Scott Pruitt Hopes to Air Anti-Climate Change Propaganda on TV

Since reality has basically become a never-ending made for TV drama, which we are all non-consensual participants in, I guess it’s unsurprising that the Environmental Protection Agency wants in on the gig. On Tuesday Scott Pruitt, EPA Administrator and climate change “skeptic” (read: denier), told Reuters he was in the early stages of planning a climate change debate to air on TV.

Allow me to give you a brief plot treatment: Pruitt, along with the EPA’s potentially dwindling budget, would hand select scientists to “have a robust discussion” about climate change while the world watches. That is if Pruitt could even convince any researchers to debate and it’s also unclear how they would be picked.

Here’s how Pruitt’s would-be show was explained by Reuters:

“There are lots of questions that have not been asked and answered (about climate change),” EPA Administrator Scott Pruitt told Reuters in an interview late on Monday.
“Who better to do that than a group of scientists… getting together and having a robust discussion for all the world to see,” he added without explaining how the scientists would be chosen.”

Pruitt also offered his opinion of climate change and presumably an opinion he hopes to convey through the debate:

“It is a question about how much we contribute to it. How do we measure that with precision? And by the way, are we on an unsustainable path? And is it causing an existential threat?” he said in the interview.

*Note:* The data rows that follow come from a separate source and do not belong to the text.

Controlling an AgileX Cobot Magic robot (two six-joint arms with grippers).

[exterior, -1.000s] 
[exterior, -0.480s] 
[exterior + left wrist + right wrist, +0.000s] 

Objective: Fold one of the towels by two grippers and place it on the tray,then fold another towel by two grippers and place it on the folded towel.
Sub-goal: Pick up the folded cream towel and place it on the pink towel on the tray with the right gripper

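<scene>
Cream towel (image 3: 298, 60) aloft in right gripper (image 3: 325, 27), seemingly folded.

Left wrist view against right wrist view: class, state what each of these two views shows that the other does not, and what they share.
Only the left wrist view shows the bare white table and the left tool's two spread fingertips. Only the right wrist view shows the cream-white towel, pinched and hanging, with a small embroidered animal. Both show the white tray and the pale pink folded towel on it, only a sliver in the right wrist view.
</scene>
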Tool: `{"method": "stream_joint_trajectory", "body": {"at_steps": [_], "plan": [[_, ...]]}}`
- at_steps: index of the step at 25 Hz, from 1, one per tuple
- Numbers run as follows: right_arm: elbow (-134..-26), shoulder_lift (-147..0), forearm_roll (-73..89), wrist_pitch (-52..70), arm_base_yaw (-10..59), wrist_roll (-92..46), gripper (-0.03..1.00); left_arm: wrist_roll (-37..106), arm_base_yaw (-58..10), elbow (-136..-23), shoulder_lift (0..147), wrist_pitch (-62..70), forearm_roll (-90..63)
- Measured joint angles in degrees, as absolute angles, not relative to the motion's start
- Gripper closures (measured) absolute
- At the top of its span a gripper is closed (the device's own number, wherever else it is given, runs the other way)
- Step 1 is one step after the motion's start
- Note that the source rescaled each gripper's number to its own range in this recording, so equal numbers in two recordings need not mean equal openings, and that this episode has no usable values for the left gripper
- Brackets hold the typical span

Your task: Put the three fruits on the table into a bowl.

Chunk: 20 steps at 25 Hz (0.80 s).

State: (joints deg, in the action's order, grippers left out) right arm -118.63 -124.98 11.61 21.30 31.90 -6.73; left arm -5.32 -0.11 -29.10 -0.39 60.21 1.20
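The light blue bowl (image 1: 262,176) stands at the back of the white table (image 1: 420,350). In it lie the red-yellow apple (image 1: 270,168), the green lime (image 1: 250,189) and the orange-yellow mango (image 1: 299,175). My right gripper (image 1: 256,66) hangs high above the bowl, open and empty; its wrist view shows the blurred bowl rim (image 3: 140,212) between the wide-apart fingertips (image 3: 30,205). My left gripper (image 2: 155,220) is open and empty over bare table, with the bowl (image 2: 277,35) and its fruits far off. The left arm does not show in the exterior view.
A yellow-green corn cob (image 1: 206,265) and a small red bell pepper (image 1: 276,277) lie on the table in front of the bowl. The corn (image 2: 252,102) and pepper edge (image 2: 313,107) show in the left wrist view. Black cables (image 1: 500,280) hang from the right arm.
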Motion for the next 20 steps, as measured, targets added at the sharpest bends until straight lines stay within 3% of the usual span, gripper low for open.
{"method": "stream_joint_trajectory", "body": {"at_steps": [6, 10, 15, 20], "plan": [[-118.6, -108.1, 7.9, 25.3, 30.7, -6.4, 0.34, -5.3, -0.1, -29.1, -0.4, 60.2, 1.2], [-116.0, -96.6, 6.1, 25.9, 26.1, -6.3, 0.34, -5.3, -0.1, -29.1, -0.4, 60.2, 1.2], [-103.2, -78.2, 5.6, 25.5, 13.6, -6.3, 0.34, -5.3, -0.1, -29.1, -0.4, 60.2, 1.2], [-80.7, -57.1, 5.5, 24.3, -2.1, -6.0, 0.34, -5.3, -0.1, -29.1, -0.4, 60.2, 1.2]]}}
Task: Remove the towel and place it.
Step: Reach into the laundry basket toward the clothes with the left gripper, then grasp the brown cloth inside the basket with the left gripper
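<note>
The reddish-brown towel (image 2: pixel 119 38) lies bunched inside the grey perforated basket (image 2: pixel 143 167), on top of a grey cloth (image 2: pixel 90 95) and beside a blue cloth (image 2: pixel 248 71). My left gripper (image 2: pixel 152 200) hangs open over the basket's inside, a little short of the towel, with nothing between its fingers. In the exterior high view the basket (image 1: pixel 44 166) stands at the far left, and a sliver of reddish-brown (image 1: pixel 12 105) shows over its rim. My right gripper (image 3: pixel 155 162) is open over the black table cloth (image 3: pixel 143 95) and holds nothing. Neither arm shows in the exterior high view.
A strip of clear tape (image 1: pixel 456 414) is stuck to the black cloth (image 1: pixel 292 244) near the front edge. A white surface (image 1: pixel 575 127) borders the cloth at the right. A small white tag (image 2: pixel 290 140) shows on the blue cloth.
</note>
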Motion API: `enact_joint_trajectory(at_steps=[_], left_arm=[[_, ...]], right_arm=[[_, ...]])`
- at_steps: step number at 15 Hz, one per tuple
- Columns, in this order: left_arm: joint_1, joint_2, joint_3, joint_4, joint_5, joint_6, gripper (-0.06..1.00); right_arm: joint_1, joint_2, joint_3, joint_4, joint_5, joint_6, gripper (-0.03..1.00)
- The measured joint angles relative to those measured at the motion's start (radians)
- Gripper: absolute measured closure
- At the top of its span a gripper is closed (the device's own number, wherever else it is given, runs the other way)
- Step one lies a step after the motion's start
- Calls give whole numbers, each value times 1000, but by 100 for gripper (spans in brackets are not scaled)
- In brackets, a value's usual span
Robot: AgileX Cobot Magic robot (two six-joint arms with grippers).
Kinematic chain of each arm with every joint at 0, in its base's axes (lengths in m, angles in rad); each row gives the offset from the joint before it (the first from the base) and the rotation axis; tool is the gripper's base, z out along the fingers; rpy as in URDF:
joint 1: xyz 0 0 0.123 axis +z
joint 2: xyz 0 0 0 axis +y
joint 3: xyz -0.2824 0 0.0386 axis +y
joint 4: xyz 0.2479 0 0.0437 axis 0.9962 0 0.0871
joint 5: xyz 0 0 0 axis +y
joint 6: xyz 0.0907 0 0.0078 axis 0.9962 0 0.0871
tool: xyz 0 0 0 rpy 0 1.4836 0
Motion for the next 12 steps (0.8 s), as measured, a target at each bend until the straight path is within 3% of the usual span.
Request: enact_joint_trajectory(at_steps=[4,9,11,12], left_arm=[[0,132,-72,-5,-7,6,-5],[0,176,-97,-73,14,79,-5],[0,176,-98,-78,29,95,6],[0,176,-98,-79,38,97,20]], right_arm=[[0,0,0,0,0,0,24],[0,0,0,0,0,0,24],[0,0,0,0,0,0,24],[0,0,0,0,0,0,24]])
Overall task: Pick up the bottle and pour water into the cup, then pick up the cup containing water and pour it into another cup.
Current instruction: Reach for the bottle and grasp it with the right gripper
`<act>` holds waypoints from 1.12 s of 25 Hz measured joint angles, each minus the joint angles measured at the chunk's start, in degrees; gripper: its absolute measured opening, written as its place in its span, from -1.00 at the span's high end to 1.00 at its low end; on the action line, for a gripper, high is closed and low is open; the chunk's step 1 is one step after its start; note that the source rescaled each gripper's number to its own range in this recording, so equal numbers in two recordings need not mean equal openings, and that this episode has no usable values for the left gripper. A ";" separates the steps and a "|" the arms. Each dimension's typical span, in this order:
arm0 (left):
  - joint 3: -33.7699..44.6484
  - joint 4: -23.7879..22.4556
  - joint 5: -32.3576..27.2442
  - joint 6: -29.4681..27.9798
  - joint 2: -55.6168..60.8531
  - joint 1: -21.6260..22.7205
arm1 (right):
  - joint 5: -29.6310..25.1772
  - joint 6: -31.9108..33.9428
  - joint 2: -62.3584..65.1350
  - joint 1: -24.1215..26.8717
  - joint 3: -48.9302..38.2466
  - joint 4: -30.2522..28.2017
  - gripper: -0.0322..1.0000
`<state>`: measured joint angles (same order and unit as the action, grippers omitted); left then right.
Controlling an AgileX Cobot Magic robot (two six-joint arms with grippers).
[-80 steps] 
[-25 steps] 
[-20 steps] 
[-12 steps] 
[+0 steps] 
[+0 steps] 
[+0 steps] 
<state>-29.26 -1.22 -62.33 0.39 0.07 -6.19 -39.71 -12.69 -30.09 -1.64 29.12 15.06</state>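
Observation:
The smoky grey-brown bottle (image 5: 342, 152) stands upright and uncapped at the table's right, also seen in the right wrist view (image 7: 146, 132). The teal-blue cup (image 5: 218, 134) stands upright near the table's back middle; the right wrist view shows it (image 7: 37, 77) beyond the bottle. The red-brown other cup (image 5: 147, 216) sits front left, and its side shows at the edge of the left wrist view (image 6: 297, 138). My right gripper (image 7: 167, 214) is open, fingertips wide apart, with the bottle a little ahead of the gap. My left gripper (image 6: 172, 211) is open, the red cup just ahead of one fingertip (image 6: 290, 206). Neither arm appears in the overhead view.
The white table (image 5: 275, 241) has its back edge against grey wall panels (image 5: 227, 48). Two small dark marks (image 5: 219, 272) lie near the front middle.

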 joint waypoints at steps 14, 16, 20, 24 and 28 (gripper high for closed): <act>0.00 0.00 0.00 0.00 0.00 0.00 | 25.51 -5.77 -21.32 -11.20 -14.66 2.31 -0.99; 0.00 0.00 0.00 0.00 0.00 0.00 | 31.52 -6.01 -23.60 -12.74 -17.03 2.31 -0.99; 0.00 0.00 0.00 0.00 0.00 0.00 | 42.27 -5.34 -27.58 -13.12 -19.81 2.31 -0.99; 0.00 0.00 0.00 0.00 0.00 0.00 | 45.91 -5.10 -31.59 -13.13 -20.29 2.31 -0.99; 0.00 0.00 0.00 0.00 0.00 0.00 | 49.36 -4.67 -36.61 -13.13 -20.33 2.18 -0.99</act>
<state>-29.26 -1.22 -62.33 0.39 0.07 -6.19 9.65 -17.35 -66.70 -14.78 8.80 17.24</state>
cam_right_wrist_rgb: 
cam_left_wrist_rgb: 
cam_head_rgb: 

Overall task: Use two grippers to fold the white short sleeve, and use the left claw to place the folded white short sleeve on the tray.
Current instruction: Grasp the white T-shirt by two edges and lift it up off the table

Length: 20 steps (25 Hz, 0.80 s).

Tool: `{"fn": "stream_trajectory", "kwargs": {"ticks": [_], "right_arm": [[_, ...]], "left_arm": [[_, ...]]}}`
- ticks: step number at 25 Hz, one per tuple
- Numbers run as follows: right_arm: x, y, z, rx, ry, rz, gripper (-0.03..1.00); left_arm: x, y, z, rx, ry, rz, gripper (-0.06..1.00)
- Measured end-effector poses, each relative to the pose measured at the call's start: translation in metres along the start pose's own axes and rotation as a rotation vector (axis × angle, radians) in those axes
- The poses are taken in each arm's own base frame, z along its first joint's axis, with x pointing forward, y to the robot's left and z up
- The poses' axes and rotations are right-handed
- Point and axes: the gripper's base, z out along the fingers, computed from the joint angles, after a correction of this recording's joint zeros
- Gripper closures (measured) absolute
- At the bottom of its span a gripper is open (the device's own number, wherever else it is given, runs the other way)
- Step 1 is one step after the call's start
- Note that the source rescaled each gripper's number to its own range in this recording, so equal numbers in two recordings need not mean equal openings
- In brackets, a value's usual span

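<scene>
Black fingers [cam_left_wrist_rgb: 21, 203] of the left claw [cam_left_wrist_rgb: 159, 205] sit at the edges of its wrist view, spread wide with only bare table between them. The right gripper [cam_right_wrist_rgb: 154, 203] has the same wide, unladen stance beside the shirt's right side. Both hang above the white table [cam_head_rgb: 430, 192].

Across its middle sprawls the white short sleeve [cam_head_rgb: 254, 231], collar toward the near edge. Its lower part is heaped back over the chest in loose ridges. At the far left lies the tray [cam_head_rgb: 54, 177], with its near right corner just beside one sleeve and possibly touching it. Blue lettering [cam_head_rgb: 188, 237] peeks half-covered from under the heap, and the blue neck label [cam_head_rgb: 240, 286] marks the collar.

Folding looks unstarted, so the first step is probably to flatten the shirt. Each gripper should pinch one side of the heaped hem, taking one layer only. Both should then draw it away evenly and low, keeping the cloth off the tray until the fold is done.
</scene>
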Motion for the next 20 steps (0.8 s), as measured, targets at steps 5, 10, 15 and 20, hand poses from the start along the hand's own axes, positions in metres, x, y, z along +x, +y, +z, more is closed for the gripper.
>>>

Not that anyone thought the energy company loving EPA Administrator would regret persuading President Trump to pull out of the Paris Climate Agreement, but Pruitt wanted the world to know they had zero regrets.

“We have nothing to be apologetic about. It was absolutely a decision of courage and fortitude and truly represented an America First strategy with respect to how we are leading on this issue,” said Pruitt.

We can thank New York Times columnist Brett Stephens for this possible debate. Pruitt told Reuters that he was inspired by Stephens’s reviled column suggesting a climate change consensus wasn’t how science should work.

“If you’re going to win and if you’re so certain about it, come and do your deal, Pruitt told Reuters. “They shouldn’t be scared of the debate and discussion.”

While Pruitt has a point, the impending doom of earth’s warming, I think, is far scarier for scientists than debating a kook propped up by the EPA on television. Let them debate, but let the selection process work like American Idol for scientists — we get to decide who has a “robust discussion” about our future.